CHAPTER XXII.
I had not been long in the conservatory when I heard the wheels of a carriage. Mr. Bristed had returned. He ascended the steps: I heard his voice in the hall. His first words were an inquiry after my welfare. He was told that I was better. Passing through his apartments, he entered the study. I could see him plainly from the windows of the conservatory. He looked, I thought, thin and sad; his hair had become sprinkled with gray since the time when I resided in his mansion. Turning to Mary, who was waiting there for me, he said: “I feel faint; bring me a cup of tea.”
Mary left the room on her mission, and I stole from my hiding place.
“Mr. Bristed,” whispered I, coming softly up behind his chair.
He started. “Whose voice is that? Agnes, where are you?”
“Here, sir,” I answered, as I touched him lightly.
He turned toward me, his face flushed with pleasure, his eyes expectant.
“You, Agnes—you, verily? How came you here? I thought you were ill off your pillow. What pleasant trick is this you have been playing me?” Then taking both my hands in his and surveying me, his eyes the while beaming with soft pleasure, he said:
“Oh, I am so happy that you are better. But you are wrong to come here; you will make yourself ill again.”
I told him how I had awakened, and of my glad surprise in finding myself in my old chamber again, and how I had insisted on coming down to thank him for his kindness in bringing me hither.
“Don’t thank me, Agnes; for you I could do anything. This place shall always be your home. Some day, Agnes, you may learn to appreciate the worth of a heart that truly loves you.”
I fell upon my knees before him. “O Mr. Bristed, I do appreciate!” I cried. “I do know that you love me. Let me live for you. Let me by a life of devotion atone for the mistakes of the past!”

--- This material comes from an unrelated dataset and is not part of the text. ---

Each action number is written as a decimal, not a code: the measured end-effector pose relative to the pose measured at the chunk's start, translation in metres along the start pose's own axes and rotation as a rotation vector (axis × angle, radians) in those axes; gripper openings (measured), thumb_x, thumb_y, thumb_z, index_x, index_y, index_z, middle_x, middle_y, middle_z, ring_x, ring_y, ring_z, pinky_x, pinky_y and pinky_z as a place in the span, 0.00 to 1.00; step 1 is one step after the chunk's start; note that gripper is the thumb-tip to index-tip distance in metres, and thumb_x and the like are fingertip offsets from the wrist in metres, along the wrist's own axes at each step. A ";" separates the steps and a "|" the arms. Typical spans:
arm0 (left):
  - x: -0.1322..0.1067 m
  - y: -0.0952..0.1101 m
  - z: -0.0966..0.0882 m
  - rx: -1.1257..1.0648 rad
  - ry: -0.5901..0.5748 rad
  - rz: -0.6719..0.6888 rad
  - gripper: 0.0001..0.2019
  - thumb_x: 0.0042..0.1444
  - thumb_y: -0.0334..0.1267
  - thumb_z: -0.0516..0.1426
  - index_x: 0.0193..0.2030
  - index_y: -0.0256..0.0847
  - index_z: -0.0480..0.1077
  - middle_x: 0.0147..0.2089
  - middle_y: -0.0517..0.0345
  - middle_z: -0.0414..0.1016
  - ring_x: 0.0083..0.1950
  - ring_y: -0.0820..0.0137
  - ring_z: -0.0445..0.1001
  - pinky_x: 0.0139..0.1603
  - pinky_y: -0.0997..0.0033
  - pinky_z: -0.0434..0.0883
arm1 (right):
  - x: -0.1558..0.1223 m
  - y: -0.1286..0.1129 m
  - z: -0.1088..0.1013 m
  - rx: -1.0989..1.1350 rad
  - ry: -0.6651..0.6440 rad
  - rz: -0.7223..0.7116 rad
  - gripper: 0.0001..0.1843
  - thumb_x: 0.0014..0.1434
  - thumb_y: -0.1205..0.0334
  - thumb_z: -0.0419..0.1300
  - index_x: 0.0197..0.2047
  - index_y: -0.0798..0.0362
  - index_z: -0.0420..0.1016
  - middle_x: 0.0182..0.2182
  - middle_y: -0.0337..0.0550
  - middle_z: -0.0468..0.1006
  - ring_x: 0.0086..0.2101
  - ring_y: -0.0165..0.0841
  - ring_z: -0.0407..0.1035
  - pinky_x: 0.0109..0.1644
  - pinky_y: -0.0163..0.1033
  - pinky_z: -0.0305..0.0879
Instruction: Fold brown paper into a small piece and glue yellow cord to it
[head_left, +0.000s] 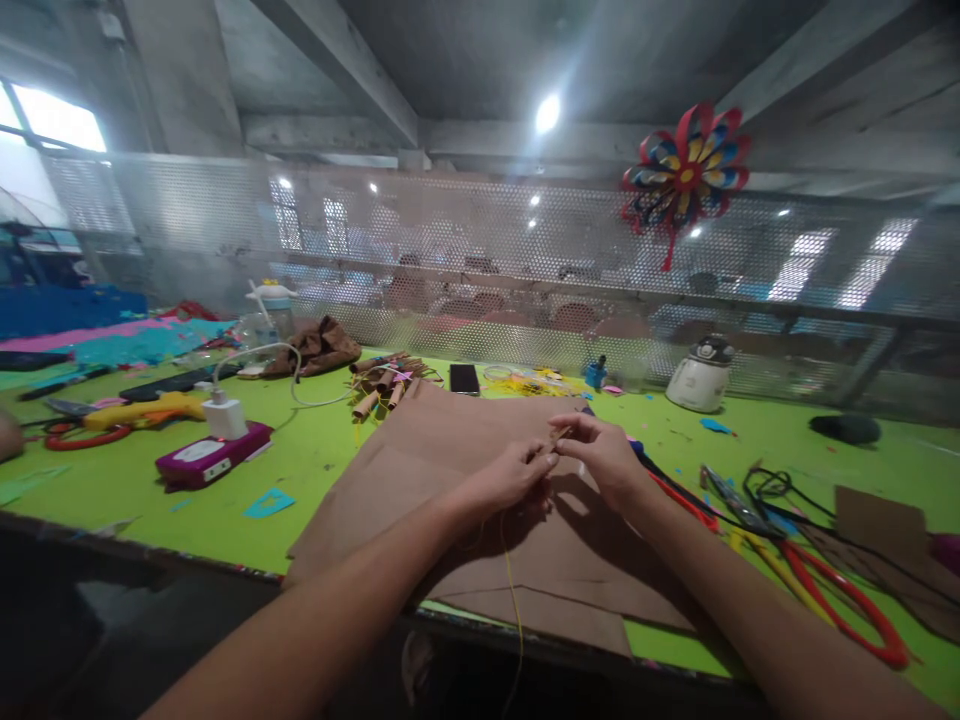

He lifted me up, and folded me to his breast.
CHAPTER XXIII.
A few weeks of balmy spring air and soft sunshine completely restored me to health.
One day when strolling in company with Mr. Bristed through a path blooming with early hyacinths and crocuses, I ventured to ask him about my school.
“It is entirely broken up, Agnes. After the fearful tragedy that transpired within its walls, your pupils scattered like dust in the wind. I arrived the next morning after the death of Richard, unconscious of what had occurred in my absence, but intending to take you home with me. I found you, as I then thought, on your death-bed. I settled with your separate teachers, and closed the school. With the French woman who claimed to be Richard’s wife, and with whom he had probably gone through the form of marriage, as with you, I made an arrangement satisfactory to her to sell the property and give her an equivalent for its value.”